In order to make Halloween scary this year, children are ordered to NOT wear
masks.

------
mistersquid
This subject is also featured in a MetaFilter front page post (FPP) titled
"The 'Science' Behind the Plague Doctor Costume" on the site MetaFilter from
2015. [0] The FPP links to a Mental Floss article on the "Anatomy of 14th
Century Bubonic Plague Hazmat Suits". [1]

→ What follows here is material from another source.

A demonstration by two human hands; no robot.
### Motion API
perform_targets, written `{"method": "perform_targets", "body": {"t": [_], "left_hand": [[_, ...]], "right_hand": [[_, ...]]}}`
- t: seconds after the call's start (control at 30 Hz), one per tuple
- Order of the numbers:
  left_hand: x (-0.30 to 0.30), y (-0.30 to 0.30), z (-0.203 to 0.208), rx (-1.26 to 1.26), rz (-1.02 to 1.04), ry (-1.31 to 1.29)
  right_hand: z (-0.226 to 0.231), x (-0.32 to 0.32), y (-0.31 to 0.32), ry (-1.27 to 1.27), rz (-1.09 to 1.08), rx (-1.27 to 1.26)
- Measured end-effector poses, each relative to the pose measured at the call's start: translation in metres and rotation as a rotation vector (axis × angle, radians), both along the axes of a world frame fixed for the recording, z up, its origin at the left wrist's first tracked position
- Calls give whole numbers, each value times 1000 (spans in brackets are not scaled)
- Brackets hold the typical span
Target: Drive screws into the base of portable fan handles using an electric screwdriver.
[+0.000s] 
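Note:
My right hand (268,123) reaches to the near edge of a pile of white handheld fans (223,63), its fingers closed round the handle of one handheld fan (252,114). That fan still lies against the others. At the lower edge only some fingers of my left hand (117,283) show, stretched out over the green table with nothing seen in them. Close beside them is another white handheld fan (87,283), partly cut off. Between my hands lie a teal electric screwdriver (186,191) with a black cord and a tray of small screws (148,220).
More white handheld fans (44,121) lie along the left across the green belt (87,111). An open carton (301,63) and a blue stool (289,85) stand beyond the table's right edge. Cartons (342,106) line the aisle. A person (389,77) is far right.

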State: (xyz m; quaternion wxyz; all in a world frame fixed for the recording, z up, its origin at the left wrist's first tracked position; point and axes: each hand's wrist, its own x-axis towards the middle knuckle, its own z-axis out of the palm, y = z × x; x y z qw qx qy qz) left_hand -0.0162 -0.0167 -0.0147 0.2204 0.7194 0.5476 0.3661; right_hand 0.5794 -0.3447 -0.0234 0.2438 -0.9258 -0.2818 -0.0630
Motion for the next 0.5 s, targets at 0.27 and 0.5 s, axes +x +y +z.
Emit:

What struck and haunted me about the "science" of Bubonic plague equipment was
how so very close those cultures were to understanding the transmission of
many diseases (though, ironically, not Bubonic Plague) and the Germ Theory of
disease itself.

Quoting (in part) what I wrote then:

> Daniel Defoe's _Journal of the Plague Year_ published in 1722 [2] comes just
> before Pasteur's experiments confirming the Germ Theory of disease and it,
> too, is tantalizingly close about the empirical cause of the spread of
> Bubonic plague. [3]

Humans have come quite a ways toward understanding the science of infectious
diseases, but given the many ways diseases propagate, one can't help but
wonder how close we are to our 14th-century forbears when looked from the
vantage of what we may know in 28th century. (That is, 14th century : 21st
century :: 21st century : 28th century)

[0] [https://www.metafilter.com/154520/The-Science-Behind-the-
Pla...](https://www.metafilter.com/154520/The-Science-Behind-the-Plague-
Doctor-Costume)

[1] [http://mentalfloss.com/article/49217/anatomy-14th-century-
bu...](http://mentalfloss.com/article/49217/anatomy-14th-century-bubonic-
plague-hazmat-suits)

[2]
[https://en.wikipedia.org/wiki/A_Journal_of_the_Plague_Year](https://en.wikipedia.org/wiki/A_Journal_of_the_Plague_Year)

[3] [https://www.metafilter.com/154520/The-Science-Behind-the-
Pla...](https://www.metafilter.com/154520/The-Science-Behind-the-Plague-
Doctor-Costume#6277119)

------
speedgoose
So much for openculture dot com when they serve a forbidden error.